Topic Modeling and Algorithms

I ran the Complete Grimms Fairy Tales on the TMT to generate topic modeling. I tried it with various lengths of words. I thought it was interesting because it created categories for what kind of stories were being told.

Topic modeling of "The Complete Grimms Brothers" with 5 words. Many of the words are "rquote" or other meaningless terms

Running it with 5 words created a problem; because I had not tokenized my text, many of the topics included words that were not useful. However, Topic 4 is clearly stories about children, topic 8 about princess stories, and topic 10 probably about the “animal” type of stories.

Topic modeling of "The Complete Grimms Brothers" with 10 words

Running with 10 words removed some of the problems of using non-tokenized texts. For example, now topic 1 looks to be about people who “set off” from home to find castles, topic 2 about adventure stories, topic 7 about princess stories, and so on.
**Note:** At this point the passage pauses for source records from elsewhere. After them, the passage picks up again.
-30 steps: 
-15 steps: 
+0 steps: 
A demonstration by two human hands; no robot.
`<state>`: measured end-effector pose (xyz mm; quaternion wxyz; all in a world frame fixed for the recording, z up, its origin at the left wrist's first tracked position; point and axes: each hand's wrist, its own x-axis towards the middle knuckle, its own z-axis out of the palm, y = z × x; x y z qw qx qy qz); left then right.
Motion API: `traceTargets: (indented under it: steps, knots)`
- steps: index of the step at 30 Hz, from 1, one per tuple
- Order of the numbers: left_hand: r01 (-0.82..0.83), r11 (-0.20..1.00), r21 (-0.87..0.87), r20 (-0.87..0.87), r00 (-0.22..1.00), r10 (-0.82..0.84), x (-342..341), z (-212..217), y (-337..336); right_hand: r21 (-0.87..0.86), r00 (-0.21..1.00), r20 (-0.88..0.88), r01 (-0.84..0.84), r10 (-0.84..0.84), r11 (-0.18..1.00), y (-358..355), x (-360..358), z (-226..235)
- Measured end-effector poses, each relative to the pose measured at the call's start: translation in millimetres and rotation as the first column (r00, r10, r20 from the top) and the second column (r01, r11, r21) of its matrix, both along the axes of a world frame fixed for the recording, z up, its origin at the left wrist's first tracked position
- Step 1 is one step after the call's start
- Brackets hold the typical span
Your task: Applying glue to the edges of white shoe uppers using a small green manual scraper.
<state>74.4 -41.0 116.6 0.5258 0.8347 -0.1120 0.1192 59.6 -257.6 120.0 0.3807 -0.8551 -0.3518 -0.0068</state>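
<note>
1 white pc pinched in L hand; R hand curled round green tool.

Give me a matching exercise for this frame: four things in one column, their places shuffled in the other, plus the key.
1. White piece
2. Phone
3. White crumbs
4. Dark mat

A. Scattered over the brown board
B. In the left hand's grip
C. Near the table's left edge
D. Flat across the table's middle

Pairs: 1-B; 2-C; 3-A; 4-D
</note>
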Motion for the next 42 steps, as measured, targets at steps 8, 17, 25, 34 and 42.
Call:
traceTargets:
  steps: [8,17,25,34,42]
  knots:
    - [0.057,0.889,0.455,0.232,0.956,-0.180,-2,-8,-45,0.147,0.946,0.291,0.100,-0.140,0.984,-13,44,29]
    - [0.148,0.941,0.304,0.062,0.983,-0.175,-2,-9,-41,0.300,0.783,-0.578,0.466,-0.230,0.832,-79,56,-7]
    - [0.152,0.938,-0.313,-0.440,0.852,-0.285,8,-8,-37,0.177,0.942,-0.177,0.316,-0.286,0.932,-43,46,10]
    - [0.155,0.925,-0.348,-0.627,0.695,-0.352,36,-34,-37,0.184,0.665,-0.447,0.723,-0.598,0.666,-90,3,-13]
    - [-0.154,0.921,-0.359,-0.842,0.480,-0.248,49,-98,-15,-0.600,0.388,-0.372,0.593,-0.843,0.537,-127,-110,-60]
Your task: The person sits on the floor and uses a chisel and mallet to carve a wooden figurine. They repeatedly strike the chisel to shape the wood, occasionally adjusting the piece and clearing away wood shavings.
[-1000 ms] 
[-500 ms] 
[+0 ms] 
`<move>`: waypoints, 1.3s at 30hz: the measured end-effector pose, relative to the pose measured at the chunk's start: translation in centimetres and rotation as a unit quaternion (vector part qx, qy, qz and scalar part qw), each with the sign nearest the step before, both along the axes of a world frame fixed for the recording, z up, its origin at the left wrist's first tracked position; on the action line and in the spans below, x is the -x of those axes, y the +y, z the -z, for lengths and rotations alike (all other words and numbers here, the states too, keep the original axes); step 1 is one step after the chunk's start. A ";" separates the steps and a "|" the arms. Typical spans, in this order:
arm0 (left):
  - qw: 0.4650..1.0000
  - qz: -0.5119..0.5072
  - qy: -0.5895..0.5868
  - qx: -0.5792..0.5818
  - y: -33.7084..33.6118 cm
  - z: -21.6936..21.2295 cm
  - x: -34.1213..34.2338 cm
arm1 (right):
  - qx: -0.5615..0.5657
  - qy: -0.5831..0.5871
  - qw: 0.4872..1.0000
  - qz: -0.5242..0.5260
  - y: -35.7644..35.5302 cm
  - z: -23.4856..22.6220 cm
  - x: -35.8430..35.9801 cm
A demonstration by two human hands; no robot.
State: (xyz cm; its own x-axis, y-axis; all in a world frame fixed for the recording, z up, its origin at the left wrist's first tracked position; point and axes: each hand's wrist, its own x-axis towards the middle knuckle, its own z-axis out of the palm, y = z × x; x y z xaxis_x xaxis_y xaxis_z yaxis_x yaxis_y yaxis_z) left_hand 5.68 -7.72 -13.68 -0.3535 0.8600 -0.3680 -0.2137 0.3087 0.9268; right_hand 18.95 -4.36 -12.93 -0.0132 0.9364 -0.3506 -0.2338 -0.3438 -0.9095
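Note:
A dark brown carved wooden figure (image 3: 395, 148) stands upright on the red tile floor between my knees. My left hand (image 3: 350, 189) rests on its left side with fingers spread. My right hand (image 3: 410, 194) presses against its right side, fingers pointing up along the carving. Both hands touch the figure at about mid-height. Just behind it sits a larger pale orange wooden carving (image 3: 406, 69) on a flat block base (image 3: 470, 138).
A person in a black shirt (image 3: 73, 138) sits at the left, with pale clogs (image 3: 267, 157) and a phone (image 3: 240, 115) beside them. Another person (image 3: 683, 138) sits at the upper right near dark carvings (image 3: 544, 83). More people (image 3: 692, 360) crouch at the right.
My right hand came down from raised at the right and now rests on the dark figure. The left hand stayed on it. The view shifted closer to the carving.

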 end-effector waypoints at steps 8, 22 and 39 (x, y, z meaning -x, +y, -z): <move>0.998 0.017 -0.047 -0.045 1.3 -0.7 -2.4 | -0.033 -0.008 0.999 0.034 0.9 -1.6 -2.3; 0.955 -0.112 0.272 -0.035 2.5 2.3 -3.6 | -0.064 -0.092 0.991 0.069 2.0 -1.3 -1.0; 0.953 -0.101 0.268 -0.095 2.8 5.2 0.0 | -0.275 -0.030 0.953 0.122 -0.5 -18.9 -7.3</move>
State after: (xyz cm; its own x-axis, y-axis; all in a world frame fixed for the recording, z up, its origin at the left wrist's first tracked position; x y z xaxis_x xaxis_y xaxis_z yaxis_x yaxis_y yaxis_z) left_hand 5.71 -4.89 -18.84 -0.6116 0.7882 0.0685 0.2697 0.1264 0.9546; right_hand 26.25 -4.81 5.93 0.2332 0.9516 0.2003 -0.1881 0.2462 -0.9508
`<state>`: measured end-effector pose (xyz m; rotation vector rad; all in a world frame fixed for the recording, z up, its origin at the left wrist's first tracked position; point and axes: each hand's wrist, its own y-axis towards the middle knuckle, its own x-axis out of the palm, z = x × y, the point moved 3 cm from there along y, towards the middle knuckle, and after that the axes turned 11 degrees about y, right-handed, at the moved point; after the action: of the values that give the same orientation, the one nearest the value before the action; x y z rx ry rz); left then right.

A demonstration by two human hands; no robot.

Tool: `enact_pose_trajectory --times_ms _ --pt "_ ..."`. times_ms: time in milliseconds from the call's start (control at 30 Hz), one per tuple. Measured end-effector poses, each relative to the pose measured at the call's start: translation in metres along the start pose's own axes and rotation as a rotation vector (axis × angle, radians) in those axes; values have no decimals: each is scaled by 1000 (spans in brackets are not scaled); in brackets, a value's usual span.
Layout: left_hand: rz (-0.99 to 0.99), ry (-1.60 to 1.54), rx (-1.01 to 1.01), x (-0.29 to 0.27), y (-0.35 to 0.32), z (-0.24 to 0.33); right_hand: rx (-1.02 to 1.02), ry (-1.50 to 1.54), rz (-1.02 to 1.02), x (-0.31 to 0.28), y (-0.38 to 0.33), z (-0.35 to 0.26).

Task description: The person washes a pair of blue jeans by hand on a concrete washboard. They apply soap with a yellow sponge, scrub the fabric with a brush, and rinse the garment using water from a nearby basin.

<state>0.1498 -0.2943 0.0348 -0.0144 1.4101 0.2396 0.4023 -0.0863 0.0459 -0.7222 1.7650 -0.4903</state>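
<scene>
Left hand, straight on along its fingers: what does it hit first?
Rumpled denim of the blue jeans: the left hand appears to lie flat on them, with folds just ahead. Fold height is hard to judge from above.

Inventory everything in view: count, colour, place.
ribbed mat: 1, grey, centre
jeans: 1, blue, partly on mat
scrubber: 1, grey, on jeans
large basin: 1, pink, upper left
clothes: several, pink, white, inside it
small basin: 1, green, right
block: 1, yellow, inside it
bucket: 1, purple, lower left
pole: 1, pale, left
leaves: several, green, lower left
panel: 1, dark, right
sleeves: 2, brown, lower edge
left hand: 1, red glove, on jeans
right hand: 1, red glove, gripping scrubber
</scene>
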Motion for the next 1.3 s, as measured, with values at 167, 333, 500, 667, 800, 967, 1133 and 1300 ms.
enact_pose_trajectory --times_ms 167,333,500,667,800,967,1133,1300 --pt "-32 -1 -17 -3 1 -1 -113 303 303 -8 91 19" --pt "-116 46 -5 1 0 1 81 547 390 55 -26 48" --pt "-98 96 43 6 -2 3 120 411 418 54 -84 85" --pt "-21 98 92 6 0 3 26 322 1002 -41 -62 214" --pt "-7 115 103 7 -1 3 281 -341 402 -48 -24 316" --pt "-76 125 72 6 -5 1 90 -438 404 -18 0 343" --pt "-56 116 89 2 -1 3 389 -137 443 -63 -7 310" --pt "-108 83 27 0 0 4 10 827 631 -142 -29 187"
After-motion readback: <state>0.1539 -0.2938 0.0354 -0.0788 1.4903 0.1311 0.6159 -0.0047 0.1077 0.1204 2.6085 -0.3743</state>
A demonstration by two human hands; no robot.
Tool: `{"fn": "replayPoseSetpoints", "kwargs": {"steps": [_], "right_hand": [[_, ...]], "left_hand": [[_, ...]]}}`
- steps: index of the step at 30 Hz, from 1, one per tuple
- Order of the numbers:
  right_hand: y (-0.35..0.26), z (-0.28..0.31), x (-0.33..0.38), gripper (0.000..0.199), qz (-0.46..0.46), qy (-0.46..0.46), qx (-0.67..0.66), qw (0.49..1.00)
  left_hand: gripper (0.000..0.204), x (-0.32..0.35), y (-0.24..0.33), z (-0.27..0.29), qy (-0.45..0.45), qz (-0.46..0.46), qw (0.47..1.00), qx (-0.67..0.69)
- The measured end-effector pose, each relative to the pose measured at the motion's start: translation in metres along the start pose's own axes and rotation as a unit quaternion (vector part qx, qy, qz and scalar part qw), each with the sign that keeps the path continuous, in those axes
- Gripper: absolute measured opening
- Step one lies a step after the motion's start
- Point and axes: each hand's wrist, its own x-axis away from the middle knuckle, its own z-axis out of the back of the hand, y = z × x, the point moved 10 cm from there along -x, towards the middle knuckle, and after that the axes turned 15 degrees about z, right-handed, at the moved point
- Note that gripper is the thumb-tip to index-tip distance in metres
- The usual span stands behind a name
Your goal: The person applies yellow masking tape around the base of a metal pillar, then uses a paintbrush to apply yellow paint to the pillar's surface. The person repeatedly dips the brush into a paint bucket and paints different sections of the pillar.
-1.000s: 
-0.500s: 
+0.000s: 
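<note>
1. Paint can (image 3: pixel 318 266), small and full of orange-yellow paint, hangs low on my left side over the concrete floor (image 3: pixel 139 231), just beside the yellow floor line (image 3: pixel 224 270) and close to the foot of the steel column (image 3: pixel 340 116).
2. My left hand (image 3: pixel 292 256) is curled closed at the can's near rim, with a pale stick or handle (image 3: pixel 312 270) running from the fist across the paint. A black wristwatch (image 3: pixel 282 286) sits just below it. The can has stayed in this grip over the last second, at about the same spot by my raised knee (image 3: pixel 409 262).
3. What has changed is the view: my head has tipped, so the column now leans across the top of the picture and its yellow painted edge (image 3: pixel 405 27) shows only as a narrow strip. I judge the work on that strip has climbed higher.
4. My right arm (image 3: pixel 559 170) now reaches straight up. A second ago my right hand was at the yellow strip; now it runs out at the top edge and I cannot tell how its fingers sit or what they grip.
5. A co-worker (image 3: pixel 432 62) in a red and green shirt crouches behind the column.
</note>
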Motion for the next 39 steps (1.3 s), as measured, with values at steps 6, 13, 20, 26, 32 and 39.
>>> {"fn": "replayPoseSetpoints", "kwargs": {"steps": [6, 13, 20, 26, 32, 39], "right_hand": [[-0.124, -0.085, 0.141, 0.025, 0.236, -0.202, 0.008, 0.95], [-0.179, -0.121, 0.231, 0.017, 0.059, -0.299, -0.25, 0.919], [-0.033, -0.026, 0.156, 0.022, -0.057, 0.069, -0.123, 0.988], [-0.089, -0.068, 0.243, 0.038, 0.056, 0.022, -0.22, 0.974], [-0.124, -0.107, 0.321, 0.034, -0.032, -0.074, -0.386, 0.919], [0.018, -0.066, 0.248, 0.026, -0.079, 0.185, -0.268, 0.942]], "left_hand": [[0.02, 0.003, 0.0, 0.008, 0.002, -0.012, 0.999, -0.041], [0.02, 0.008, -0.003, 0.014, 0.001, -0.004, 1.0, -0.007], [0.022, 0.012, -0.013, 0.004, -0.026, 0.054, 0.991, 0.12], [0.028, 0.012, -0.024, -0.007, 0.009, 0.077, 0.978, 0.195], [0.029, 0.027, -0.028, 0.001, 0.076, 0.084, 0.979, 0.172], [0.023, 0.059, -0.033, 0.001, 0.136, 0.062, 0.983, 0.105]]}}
Topic modeling of "The Complete Grimms Brothers" with 25 words

But expanding the number of words is not always useful; using 25 words was too many. It began putting words like “snowdrop” and “dog” together, which might be because of too many words per topic.

I then ran Paradise Lost, which I have only read parts of, because I was interested to see if I could parse the topics if I only know them vaguely. Sure enough, I could see the correlation of Topic 1: Paradise, and topic 2: Lost, pretty quickly. Topic 5 also spoke to me as being about Love. If I am to use this tool on texts that I have not close read, I’m glad I can still parse the text somewhat.

Topic modeling of "Paradise Lost" with 10 words

I used the “Talk to Transformer” tool to see what it came up with for “Digital Humanities”. It gave me either definitions, quotes from academic articles, or a breakdown of how students did on a quiz based on their major.

Text generated by "Talk to Transformer", which includes the text "European (i.e. non British) students score better in several subjects than “British” students"

I don’t think this software will be writing blog posts any time soon. However, it is scary that information on the internet is so readily available. Several of my classmates found the Transformer tool could find information about them and their families with just a little input.

One could argue that the tools have to be trained on something. If information is available to be used to train these algorithms, is it really a problem if some of that information is a little sensitive? I say yes, absolutely, because the main reason we are developing algorithms to deal with large amounts of data is because companies are collecting large amounts of data. They don’t always know what to do with it, but they are causing a demand for software that can deal with huge amounts of data, by collecting this data.

I have never been able to opt out of this process. My classes began using Facebook as a method of communication when I was a senior in high school, and did not have a Facebook. This put me at a disadvantage with my peers, and I ended up having to go online more – using dial-up, because Wi-Fi is expensive and my family couldn’t spare the money – just to keep up. I have to use my gmail to sign into things all the time, signing me up for spam emails for the rest of my life. I have had to write letters of recommendation for my friends where their prospective bosses ask all sorts of personal questions that have nothing to do with their ability to accurately do a job. A friend had to take a personality test as part of the school application process.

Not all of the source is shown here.